Goodman purchased the colt for $100,000 at last year's Keeneland September sale. He is out of Jeweliana (Smart Strike), a daughter of multiple graded winner Roshani (Fantastic Light) and the dam of $775,000 juvenile Nile River (American Pharoah).

“He just had all the right parts,” Goodman said of the colt's appeal last fall. “He was a May 5 foal and a little immature, but I kind of looked at him like, if he just expands exactly as he is right now, he's going to be an absolute beast of a horse. He had an incredible walk and an incredible mind on him. And all of those things came to fruition with him. He blossomed into this incredible specimen and he's got a mind on him like a 4-year-old stakes horse.”

Goodman had never even touched a horse when he decided to make a major pivot in his life some 12 years ago.

“Back in 2011, I was managing an Irish pub in Miami for a childhood friend,” he explained. “Things just weren't going well and I didn't enjoy it, so I decided to stop. I got a license at Gulfstream and went on the backside and asked for a job. I got a job walking hots.”

Goodman, who began working for trainer Peter Gulyas in Florida, eventually made his way to Kentucky and the barn of trainer Todd Pletcher.

“I worked for Todd for six years as a groom,” Goodman said. “I was a hotwalker and then a groom and within two months we had two horses in the Derby and My Miss Sophia was second in the Oaks.”

Of his experience with horses before that, Goodman admitted, “None. Zero. Never touched a horse. I always knew that I would at some point. Horses were in my system. I was 45 and I said, 'All right, it's time to do this.'”

Goodman purchased his first horse, Eternal Heart, for $50,000 at the 2018 Fasig-Tipton Midlantic October Sale. Now six, the West Virginia-bred mare is still in his care.
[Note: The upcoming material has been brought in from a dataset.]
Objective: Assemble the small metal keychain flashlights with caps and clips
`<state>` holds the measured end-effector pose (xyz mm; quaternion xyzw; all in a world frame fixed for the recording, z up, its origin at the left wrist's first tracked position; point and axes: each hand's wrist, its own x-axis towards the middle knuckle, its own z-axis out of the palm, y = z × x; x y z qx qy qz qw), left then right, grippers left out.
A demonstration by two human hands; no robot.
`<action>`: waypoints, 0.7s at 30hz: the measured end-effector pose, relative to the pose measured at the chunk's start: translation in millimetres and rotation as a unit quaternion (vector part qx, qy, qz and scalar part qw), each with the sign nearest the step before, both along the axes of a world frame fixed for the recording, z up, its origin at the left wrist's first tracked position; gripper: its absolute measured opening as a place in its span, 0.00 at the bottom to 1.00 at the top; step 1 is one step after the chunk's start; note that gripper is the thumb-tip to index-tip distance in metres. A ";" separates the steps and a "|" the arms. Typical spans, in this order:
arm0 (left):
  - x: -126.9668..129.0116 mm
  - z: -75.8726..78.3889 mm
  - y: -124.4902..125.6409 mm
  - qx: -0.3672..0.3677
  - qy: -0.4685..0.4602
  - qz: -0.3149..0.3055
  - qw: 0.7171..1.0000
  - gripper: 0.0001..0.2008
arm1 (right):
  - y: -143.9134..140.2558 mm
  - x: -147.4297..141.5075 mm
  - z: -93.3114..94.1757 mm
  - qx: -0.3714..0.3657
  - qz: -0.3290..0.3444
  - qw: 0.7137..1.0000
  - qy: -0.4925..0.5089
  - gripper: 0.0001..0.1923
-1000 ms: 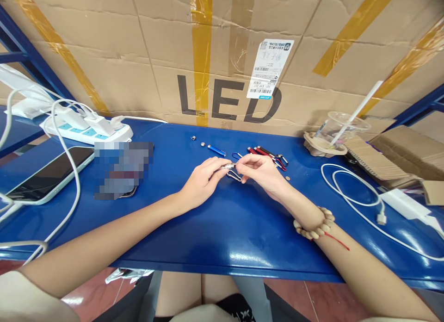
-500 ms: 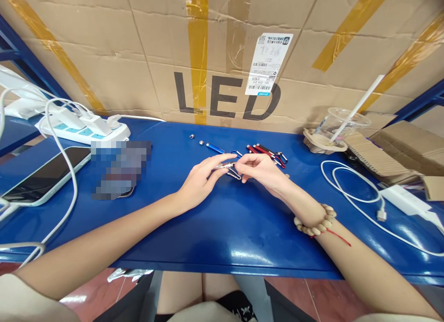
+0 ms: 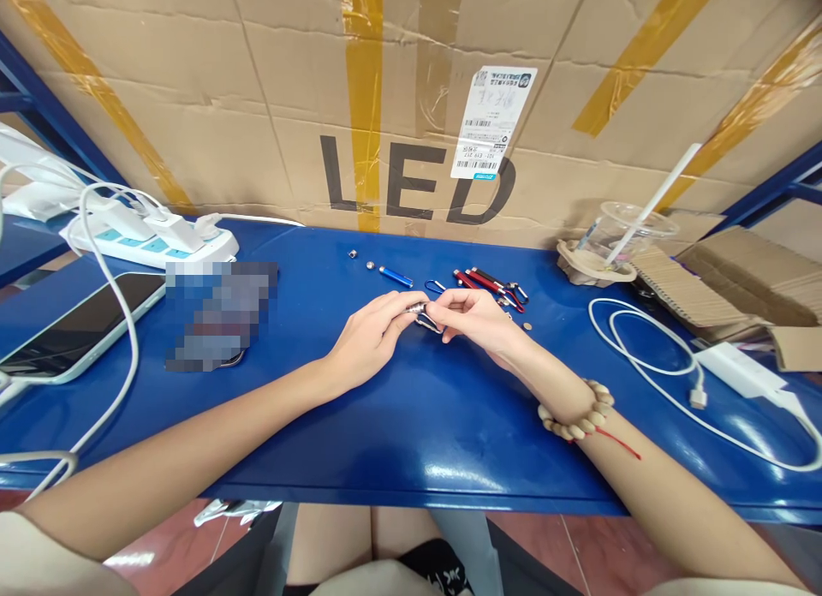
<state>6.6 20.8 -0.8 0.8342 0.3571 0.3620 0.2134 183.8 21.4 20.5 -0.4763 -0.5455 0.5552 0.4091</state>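
Observation:
Pinched between my two hands is a slim silver tube [image 3: 416, 308], like a keychain penlight, mostly covered by fingers. My left hand [image 3: 367, 337] is closed round its left end. The fingertips of my right hand [image 3: 473, 324] are closed on its right end. A silver carabiner clip [image 3: 428, 324] hangs just below the fingertips. Behind the hands lies a blue tube [image 3: 396, 277] of similar shape. Several red and dark tubes [image 3: 483, 280] with clips lie beyond my right hand. Two small silver caps, a cap [image 3: 353, 254] and another cap [image 3: 370, 265], are at the back.
At the left are a phone [image 3: 83, 322], a blurred-out object [image 3: 222, 318] and a white power strip [image 3: 160, 249]. To the right lie a white cable [image 3: 648, 365], a plastic cup [image 3: 626, 228] with a straw and torn cardboard [image 3: 738, 275]. A large carton [image 3: 288, 91] stands behind.
My hands have come slightly closer together, and less of the silver tube shows between them. The carabiner clip still hangs below. The camera view has shifted a little.

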 end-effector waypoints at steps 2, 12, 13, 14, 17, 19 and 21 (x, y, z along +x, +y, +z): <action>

“I was just bathing her when you called,” Goodman said of Eternal Heart. “This is going to be her last year racing. I bought this filly and gave her to my friend Caio Caramori, who is a trainer. I went to the barn to help out and I wound up working for him. And I'm still working for him and still buying horses.”

Goodman purchased a few weanling-to-yearling pinhooks and enjoyed success on a small scale before deciding to put together a partnership to make his six-figure investment in an American Pharoah colt last year.

“This is the first decent horse that we put a little money together and bid $100,000 on him,” Goodman said.

The colt was originally targeted at the Fasig-Tipton Midlantic May sale, where he was to sell under the Goodman Caramori banner, but the partners decided to call an audible earlier this year.

“We broke him and trained him at the Classic Mile right there in Ocala,” Goodman said. “We spend the winters down there. We were going to consign himself ourselves at Timonium, but he just got shins. I was battling shins because we got a late start on him. I could have brought him there, but I didn't think it was right for the horse. So we backed off on him a little bit and sent him to Susan Montanye. She's got him now because I had to go back to Lexington. We have 45 horses here.”

The colt proved the extra time was worthwhile with a :10 flat work at last week's under-tack show.

“Susan took care of his shins and didn't do too much with him and he went over there and went :10 flat, :20 3/5 and :33 2/5,” Goodman said. “He's just a beast of a horse. He really didn't train all that much and did that. It was kind of freakish what he did.”

Goodman expects to be back in action at the upcoming yearling sales.

“I am going to be buying in July, hopefully, and go to New York and September,” he said. “We will probably have 40 horses down there in Ocala, total, but we will probably put together four or five [to pinhook] with this group, if this horse sells the way we think he will. And I'll try to build a little business from there, buy our own and do it like that.”